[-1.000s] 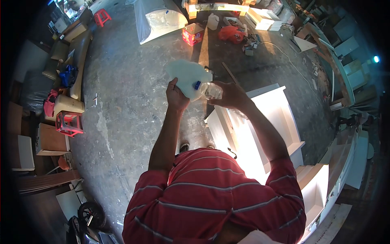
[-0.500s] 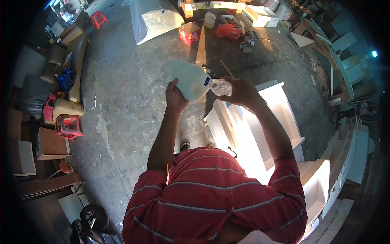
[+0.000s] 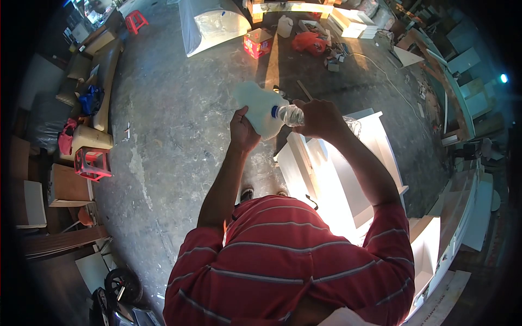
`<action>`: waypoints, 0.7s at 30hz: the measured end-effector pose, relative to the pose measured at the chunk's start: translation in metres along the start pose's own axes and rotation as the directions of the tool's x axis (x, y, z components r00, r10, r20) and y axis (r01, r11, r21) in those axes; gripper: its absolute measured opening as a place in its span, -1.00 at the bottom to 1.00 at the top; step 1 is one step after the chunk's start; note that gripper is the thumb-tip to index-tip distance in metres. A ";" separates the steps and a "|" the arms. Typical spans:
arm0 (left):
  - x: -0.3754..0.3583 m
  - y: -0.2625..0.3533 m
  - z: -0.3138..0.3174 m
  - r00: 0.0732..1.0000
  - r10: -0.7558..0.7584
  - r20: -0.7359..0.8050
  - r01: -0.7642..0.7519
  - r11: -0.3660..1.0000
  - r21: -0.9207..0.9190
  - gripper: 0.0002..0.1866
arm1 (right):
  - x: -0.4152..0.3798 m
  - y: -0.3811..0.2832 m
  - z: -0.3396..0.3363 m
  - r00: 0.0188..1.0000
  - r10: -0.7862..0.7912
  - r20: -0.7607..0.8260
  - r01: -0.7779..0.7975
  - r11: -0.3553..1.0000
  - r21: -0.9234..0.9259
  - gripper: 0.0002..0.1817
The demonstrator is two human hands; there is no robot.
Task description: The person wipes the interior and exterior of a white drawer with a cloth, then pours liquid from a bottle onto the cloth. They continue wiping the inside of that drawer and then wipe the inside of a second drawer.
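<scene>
In the head view, my left hand (image 3: pixel 243 130) grips a pale whitish-green, cloth-like sheet (image 3: pixel 262 106) at its near left side, thumb on top. My right hand (image 3: pixel 324 117) is wrapped round a clear plastic bottle (image 3: pixel 292 116). The bottle lies on its side in the air, with its blue cap (image 3: pixel 274 111) pointing left and overlapping the right edge of the sheet. Both hands are held out in front of my body above the concrete floor. The far end of the bottle is hidden inside my right hand.
White cabinet pieces (image 3: pixel 340 179) stand close by on the right, under my right forearm. A red stool (image 3: pixel 92 163) and a sofa (image 3: pixel 104 81) line the left. Ahead are a red box (image 3: pixel 257 43), an orange-red plastic bag (image 3: pixel 309 42) and a white jug (image 3: pixel 284 26).
My right hand has shifted a little to the right and turned over the bottle, showing its back more. The sheet looks narrower and more bunched, and my left hand has moved slightly right.
</scene>
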State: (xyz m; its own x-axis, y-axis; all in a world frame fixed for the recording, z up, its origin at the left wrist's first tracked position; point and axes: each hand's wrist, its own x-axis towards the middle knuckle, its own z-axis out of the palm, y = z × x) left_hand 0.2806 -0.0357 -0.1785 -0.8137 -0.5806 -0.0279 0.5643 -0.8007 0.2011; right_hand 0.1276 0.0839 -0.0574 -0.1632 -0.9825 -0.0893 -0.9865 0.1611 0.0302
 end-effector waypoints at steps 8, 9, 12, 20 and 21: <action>0.000 0.025 -0.016 0.996 0.093 -0.017 -0.093 0.995 -0.022 -0.49 | -0.007 0.011 0.025 0.994 0.113 0.010 -0.099 0.815 0.571 -0.27; -0.002 0.027 -0.012 0.993 0.110 -0.045 -0.109 0.994 0.009 -0.48 | -0.009 0.012 0.026 0.994 0.111 0.009 -0.097 0.814 0.573 -0.27; -0.005 0.033 -0.012 0.991 0.117 -0.063 -0.114 0.992 0.051 -0.47 | -0.013 0.016 0.027 0.987 0.130 -0.099 -0.042 0.789 0.613 -0.29; -0.004 0.017 0.000 0.998 0.033 -0.048 -0.023 0.980 0.195 -0.44 | -0.008 0.019 -0.002 0.984 -0.012 -0.177 0.074 0.934 0.348 -0.27; -0.004 0.013 0.000 1.000 -0.021 -0.014 0.023 0.984 0.175 -0.45 | -0.006 0.016 -0.006 0.984 -0.010 -0.179 0.073 0.935 0.348 -0.27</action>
State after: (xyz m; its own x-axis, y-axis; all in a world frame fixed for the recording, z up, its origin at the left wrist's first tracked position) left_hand 0.2911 -0.0440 -0.1755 -0.8235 -0.5655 -0.0459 0.5123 -0.7759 0.3682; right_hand 0.1129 0.0919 -0.0501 -0.1477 -0.9849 0.0903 -0.9394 0.1111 -0.3243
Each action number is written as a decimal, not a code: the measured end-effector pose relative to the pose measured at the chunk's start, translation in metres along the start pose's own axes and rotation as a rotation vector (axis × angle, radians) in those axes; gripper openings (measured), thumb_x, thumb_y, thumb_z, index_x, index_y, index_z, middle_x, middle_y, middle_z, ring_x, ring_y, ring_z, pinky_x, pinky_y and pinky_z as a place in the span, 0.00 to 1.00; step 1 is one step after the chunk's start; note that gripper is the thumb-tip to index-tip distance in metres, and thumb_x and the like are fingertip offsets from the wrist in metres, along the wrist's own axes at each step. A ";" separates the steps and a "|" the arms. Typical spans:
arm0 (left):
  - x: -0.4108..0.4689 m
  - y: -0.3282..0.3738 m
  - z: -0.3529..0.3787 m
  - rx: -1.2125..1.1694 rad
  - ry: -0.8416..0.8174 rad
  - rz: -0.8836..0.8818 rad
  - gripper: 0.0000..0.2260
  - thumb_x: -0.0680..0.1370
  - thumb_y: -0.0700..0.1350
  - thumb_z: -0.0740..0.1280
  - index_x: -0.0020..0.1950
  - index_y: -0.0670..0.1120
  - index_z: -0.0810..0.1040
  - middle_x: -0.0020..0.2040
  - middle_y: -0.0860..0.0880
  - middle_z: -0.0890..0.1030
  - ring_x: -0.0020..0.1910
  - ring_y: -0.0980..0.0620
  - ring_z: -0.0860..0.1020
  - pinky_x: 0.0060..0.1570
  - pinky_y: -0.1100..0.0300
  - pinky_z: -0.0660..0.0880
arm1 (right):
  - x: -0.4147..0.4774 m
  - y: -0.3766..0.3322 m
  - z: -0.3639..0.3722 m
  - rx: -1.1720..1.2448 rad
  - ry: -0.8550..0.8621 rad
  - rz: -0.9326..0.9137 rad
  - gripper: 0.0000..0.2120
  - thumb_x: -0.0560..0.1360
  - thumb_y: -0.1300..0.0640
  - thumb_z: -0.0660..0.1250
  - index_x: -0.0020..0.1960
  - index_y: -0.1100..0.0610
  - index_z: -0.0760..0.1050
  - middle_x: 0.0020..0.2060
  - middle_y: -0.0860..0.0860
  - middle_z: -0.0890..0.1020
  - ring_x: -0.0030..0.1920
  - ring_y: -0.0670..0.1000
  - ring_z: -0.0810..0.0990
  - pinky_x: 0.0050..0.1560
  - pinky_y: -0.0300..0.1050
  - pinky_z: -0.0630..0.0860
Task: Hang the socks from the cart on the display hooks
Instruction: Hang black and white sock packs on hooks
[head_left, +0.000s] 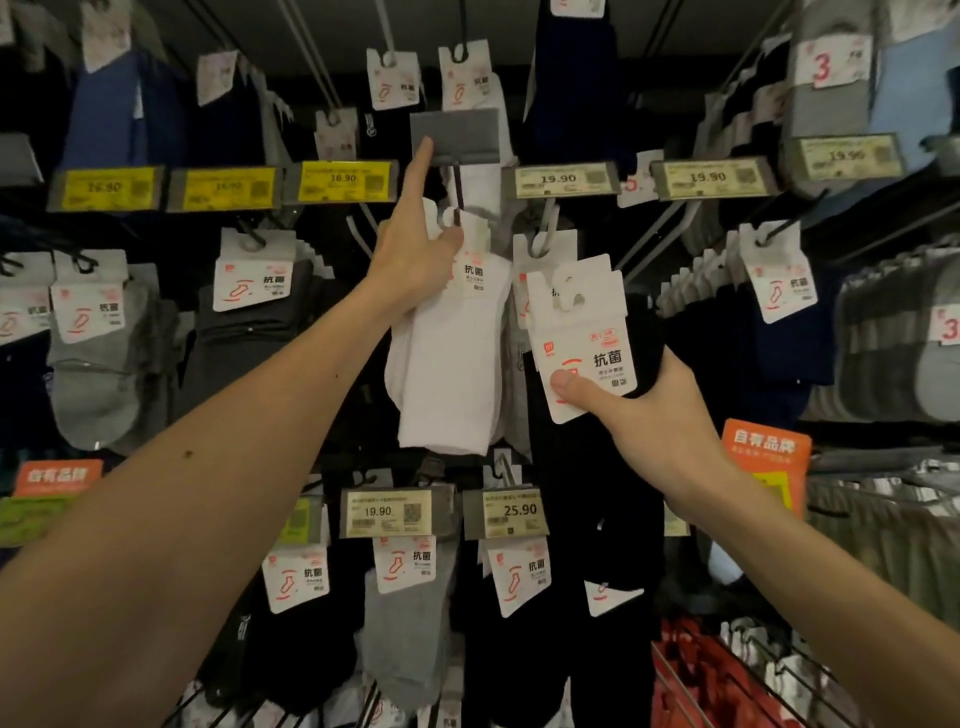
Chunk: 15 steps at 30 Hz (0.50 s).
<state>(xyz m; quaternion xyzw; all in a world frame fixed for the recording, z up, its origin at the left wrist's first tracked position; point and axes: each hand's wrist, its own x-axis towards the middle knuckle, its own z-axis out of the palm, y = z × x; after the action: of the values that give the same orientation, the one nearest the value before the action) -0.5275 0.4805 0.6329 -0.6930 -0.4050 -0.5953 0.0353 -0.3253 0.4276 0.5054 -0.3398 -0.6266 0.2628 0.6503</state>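
Head view: the task stood midway for one pack. The right hand (660, 415) had its grip clamped on a black sock pack (587, 338), thumb pressed on the card. It was raised just beside the white sock pack (452, 364) but was not yet on any hook. The left hand (415, 249) touched the grey tag holder (454, 135) with a straight index finger, and its grip apparently pinched that white pack's card at the hook (458, 205). Many packs already hung around. The cart was out of view, so what remained could not be told. A red wire bin (691, 670) at lower right held blurred packs.
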 end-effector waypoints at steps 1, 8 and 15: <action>0.001 -0.003 0.000 0.011 0.019 0.007 0.36 0.82 0.36 0.64 0.82 0.56 0.48 0.79 0.50 0.62 0.49 0.65 0.67 0.33 0.83 0.65 | 0.000 0.001 -0.001 -0.003 -0.004 -0.001 0.20 0.70 0.54 0.78 0.59 0.49 0.76 0.48 0.42 0.85 0.47 0.41 0.84 0.45 0.38 0.78; -0.010 -0.008 0.010 0.139 0.122 0.028 0.40 0.81 0.40 0.66 0.81 0.57 0.42 0.41 0.62 0.66 0.34 0.67 0.70 0.34 0.77 0.68 | -0.005 0.008 -0.002 -0.014 -0.027 0.002 0.17 0.70 0.55 0.78 0.55 0.47 0.75 0.45 0.40 0.85 0.44 0.36 0.83 0.40 0.31 0.77; -0.010 -0.024 0.019 0.379 0.200 0.021 0.40 0.80 0.52 0.67 0.81 0.56 0.41 0.48 0.43 0.78 0.42 0.48 0.77 0.40 0.54 0.69 | -0.016 0.010 0.006 -0.003 -0.027 0.035 0.21 0.70 0.54 0.78 0.60 0.50 0.75 0.49 0.43 0.85 0.48 0.41 0.84 0.46 0.37 0.78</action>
<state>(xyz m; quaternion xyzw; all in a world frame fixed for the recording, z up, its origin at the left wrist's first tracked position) -0.5265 0.5016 0.6084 -0.6157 -0.4970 -0.5739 0.2110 -0.3314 0.4228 0.4873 -0.3482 -0.6295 0.2776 0.6367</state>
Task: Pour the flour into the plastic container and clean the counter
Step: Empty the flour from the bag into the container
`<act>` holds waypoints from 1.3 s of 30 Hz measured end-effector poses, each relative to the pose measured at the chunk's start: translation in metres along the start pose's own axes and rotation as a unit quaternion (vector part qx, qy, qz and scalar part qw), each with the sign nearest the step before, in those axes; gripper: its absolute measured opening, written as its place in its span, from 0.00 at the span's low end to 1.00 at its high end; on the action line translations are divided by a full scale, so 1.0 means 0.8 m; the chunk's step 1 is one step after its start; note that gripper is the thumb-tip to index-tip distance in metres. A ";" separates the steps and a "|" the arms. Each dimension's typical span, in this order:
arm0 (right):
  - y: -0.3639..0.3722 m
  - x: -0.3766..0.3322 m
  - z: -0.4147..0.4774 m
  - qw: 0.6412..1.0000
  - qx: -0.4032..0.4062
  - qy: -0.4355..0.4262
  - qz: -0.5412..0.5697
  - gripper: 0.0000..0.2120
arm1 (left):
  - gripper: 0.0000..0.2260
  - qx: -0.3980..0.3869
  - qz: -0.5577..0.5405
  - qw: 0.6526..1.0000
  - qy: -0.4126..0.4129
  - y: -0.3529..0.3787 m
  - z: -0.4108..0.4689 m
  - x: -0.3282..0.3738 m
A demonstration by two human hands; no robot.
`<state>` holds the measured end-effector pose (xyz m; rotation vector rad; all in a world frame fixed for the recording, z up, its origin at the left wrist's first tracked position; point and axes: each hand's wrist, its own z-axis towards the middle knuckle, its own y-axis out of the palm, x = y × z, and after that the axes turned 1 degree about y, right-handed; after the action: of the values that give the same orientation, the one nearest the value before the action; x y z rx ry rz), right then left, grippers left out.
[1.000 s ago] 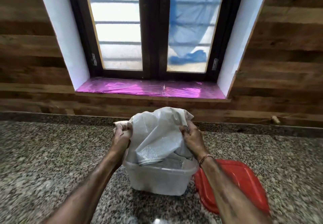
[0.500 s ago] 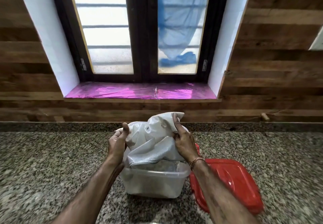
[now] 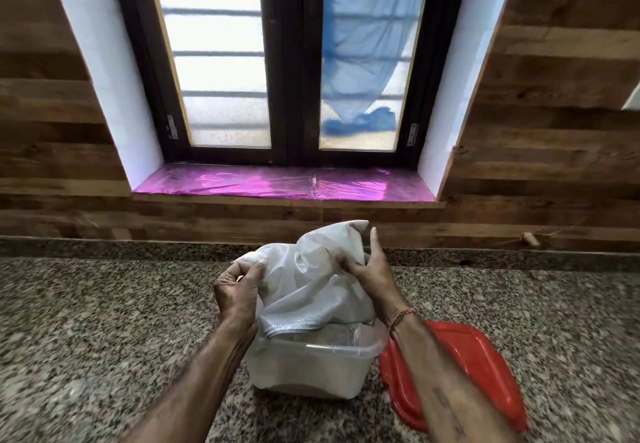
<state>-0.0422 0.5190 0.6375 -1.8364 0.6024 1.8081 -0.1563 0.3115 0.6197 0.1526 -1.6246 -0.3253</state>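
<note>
A white woven flour bag point(image 3: 308, 287) hangs upside down, its mouth inside a translucent plastic container point(image 3: 311, 370) on the speckled granite counter point(image 3: 104, 321). My left hand point(image 3: 239, 290) pinches the bag's upper left corner. My right hand point(image 3: 367, 273) grips the bag's upper right side, with the forefinger pointing up. Pale flour shows faintly through the container's wall; the bag's mouth is hidden inside.
A red lid point(image 3: 485, 366) lies flat on the counter, right of the container and partly under my right forearm. Behind the counter rise a wood-panelled wall and a window with a shiny pink sill point(image 3: 284, 184).
Both hands have shifted their hold on the bag's top: the left now pinches a corner, the right has slid lower on the right side. The bag has crumpled and sunk slightly.
</note>
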 end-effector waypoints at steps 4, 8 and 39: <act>0.011 -0.003 0.021 0.985 0.045 0.091 0.139 0.56 | 0.18 -0.018 0.010 1.000 0.021 0.002 -0.013 0.006; 0.016 0.009 0.041 0.972 0.059 0.130 0.189 0.34 | 0.17 -0.036 0.017 0.999 0.034 0.001 -0.018 0.007; -0.005 0.023 0.005 0.972 -0.001 -0.074 0.223 0.21 | 0.13 0.085 0.135 0.977 0.139 -0.016 -0.059 -0.001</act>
<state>-0.0423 0.5246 0.6194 -1.6378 1.0170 2.2050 -0.1105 0.2941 0.6177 0.0995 -1.3723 0.0449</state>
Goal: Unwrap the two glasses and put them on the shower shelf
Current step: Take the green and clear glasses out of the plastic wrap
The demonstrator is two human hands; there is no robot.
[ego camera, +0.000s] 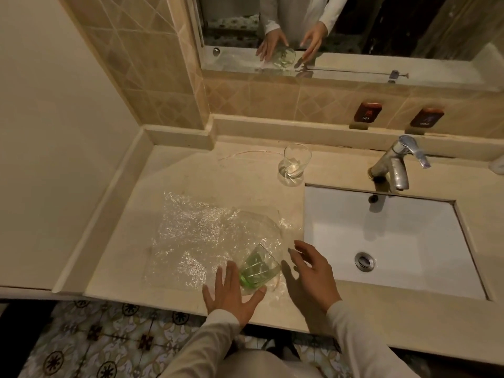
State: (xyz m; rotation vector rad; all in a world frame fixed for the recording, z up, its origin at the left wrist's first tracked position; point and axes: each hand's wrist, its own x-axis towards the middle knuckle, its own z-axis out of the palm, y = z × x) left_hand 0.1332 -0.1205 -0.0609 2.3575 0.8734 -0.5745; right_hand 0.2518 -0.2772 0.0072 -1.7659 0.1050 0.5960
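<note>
A white rectangular sink (341, 214) is set into the beige stone counter (218, 175), with a round metal drain (364, 260) in its floor. A chrome tap (398, 163) stands behind the basin. On the tiled wall above it sit two dark plaques, one marked HOT (366, 111), the other (426, 117) beside it. A mirror (381, 25) hangs higher up. Patterned floor tiles (109, 336) show below the counter edge.

A bathroom: white sink (341, 214), chrome tap (395, 165), wall mirror (381, 28), tiled walls
</note>
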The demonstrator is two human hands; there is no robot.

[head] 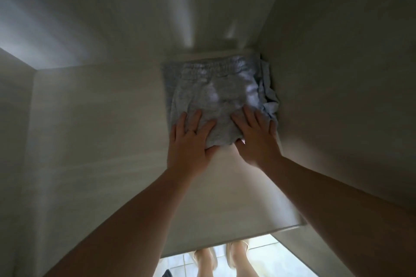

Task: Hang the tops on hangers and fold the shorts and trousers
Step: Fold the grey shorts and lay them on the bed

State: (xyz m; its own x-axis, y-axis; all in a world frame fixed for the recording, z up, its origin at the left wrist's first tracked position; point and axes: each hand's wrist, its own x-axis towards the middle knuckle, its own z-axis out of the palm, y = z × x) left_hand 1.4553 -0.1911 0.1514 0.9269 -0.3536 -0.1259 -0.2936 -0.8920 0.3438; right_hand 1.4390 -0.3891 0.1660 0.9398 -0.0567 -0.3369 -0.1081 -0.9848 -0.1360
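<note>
A folded pair of grey shorts [216, 87] lies on a pale shelf [101, 130] inside a cupboard. It sits in the far right corner, with its elastic waistband towards the back panel and its right side close against the cupboard's side wall [337, 74]. Both bare arms reach forward and down onto it. The left hand [191, 139] lies flat on the near left part of the shorts, its fingers straight and spread wide and its thumb along the near edge of the fabric. A thin ring [190, 130] shows on one of its fingers. The right hand [254, 137] rests on the near right part in the same way, fingers straight and fanned over the cloth, thumb at the near hem. Neither hand curls round the fabric. Crumpled pale blue cloth [269, 96] bunches between the shorts and the side wall; I cannot tell whether it is part of the shorts or a separate garment. Below the front edge of the shelf, two bare feet [236, 254] stand on a light tiled floor [265, 256]. The view is dim and slightly blurred.
</note>
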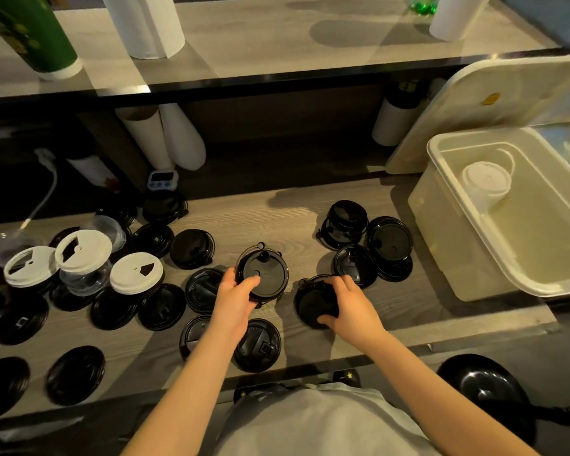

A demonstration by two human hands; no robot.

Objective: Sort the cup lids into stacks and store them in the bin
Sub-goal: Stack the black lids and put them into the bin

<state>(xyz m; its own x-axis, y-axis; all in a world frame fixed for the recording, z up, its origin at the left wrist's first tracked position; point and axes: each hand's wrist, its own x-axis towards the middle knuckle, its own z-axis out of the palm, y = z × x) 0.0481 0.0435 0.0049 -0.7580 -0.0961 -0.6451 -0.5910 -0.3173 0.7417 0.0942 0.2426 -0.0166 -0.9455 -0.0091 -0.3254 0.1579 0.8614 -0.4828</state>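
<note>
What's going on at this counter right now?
A person is sorting cup lids on a counter. The left hand holds up one black lid; the right hand grips a second black lid down at the counter. Loose black lids and white lids lie scattered around. The bin at right holds one white stack.

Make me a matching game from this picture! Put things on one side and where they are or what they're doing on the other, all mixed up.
Things:
1. white lids
2. bin
3. timer
4. left hand

Places or states:
a. holds a black lid
b. far right of the counter
c. left part of the counter
d. at the back, below the shelf

Pairs: 1-c, 2-b, 3-d, 4-a.
</note>
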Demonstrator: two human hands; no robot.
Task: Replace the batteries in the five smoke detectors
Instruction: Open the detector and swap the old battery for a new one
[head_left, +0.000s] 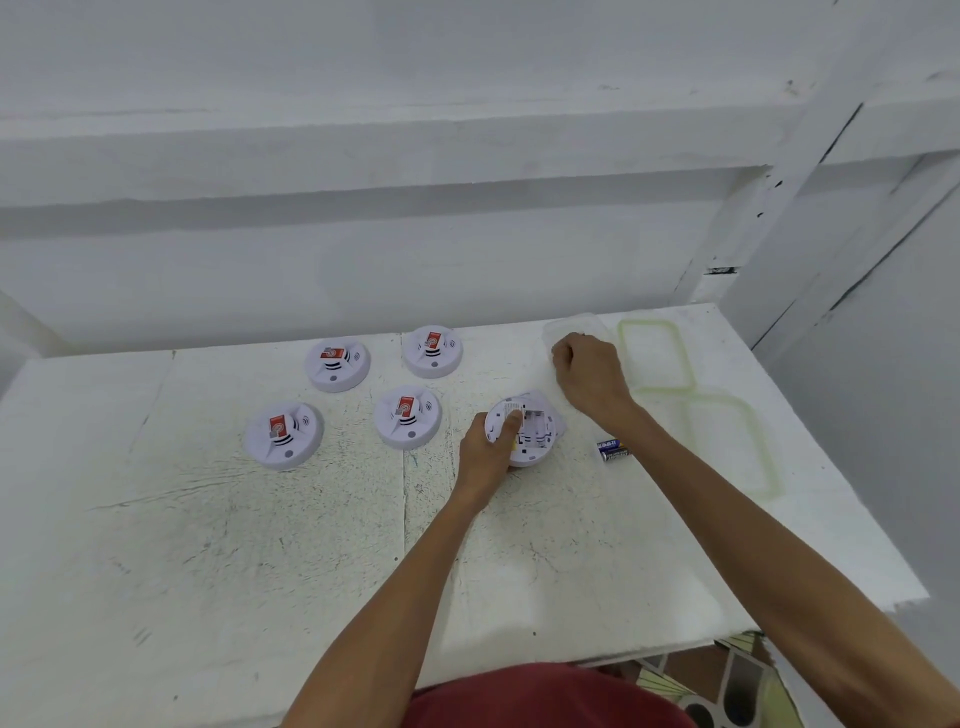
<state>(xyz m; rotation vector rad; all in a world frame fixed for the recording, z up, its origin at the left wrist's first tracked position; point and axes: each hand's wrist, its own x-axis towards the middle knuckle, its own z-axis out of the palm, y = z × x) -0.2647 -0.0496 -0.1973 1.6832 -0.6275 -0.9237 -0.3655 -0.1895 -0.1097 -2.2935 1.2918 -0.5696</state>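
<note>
Four white smoke detectors lie face up with red stickers: two at the back (336, 362) (432, 351) and two nearer (283, 434) (408, 415). A fifth detector (537, 434) is turned over, its open battery bay showing and looking empty. My left hand (485, 452) grips its left rim, thumb on the back. My right hand (592, 376) is at the near side of a clear plastic box (571, 325), fingers curled downward; whatever they may hold is hidden. Two blue batteries (613, 449) lie on the table beside my right forearm.
Everything sits on a scuffed white table (260, 545) against a white wall. Two clear lids with green seals (654, 353) (727, 441) lie at the right. The table's right edge and near right corner are close to my right arm.
</note>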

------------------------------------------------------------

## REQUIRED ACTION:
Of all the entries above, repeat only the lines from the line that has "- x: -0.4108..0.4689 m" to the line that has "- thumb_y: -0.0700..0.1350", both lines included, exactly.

## WRITTEN REPLY:
  - x: -0.4108..0.4689 m
  - y: -0.3282..0.3738 m
  - z: -0.3529..0.3787 m
  - rx: -1.2125..1.1694 rad
  - ry: -0.8416..0.8174 rad
  - rz: -0.8836..0.8818 rad
  - gripper: 0.0000..0.2260
  - thumb_x: -0.0680..0.1370
  - thumb_y: -0.0700..0.1350

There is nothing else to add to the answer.